WHAT IS EXPECTED
Using the listing below, retype exactly the lines starting at the one with "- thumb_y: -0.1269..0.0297" and ending at the one with "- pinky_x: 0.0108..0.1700", and include both.

SUPPLIED MATERIAL
——————————

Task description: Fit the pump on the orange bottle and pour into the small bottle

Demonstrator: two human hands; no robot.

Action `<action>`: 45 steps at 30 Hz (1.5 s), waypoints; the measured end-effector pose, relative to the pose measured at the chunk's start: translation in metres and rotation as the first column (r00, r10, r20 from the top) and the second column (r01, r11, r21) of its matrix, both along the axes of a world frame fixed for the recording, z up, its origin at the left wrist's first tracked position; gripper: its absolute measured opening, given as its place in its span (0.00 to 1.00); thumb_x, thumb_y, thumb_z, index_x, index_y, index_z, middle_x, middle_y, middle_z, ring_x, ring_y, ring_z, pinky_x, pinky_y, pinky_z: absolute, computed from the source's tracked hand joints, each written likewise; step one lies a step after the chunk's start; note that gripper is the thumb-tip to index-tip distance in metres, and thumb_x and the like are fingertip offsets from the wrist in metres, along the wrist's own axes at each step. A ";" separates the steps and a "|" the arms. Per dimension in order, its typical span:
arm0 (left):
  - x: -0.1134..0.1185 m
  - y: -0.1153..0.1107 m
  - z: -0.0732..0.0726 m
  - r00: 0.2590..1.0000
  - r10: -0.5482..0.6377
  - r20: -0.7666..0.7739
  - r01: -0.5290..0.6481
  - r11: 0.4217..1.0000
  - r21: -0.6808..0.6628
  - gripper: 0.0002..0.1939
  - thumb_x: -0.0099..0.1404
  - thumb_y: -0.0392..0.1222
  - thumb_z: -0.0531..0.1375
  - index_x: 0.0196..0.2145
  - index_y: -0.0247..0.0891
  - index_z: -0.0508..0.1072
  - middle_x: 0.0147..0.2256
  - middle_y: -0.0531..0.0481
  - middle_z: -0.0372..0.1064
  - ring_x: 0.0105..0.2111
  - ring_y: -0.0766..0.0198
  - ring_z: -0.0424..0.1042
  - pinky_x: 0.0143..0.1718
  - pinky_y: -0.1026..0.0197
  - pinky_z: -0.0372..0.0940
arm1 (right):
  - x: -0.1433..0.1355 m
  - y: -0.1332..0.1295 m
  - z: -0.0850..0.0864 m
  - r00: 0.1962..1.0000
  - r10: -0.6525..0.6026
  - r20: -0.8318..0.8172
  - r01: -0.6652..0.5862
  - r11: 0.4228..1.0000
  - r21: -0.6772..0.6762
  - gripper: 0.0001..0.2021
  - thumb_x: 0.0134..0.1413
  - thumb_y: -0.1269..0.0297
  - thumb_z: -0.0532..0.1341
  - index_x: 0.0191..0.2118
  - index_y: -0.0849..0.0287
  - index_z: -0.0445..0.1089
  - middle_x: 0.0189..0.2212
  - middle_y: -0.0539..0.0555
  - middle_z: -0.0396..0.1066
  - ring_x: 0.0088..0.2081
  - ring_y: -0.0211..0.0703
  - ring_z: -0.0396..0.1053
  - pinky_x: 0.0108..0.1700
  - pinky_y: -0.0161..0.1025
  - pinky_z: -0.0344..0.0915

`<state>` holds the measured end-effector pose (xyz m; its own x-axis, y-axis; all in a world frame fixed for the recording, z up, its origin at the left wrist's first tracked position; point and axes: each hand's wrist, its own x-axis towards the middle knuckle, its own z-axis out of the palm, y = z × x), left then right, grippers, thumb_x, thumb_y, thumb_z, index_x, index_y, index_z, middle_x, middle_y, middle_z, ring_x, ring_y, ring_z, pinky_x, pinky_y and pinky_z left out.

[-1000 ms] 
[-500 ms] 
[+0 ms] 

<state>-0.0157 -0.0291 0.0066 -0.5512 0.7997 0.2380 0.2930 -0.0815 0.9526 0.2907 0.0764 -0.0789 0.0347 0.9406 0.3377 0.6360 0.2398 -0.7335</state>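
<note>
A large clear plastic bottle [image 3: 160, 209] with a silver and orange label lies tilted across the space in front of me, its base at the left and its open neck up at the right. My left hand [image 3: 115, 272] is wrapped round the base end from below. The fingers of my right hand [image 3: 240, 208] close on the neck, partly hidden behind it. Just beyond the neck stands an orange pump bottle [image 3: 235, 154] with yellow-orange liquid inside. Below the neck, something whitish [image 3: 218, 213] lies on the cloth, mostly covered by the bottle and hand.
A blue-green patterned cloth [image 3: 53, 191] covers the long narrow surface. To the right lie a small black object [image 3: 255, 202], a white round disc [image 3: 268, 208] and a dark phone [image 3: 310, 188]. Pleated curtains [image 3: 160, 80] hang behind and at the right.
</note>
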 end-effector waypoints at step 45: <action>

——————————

OUTPUT FOR THIS EXERCISE
  - thumb_y: -0.1269..0.0297
  - thumb_z: -0.0532..0.1341
  - index_x: 0.0191..0.2118
  - index_y: -0.0849..0.0287
  - index_z: -0.0445..0.1089
  - middle_x: 0.0189..0.2212
  - middle_y: -0.0539..0.0555
  - middle_z: -0.0396..0.1066
  - ring_x: 0.0088..0.2081
  - ring_y: -0.0211..0.0703
  - ring_z: -0.0396..0.1053
  - pinky_x: 0.0108..0.1700

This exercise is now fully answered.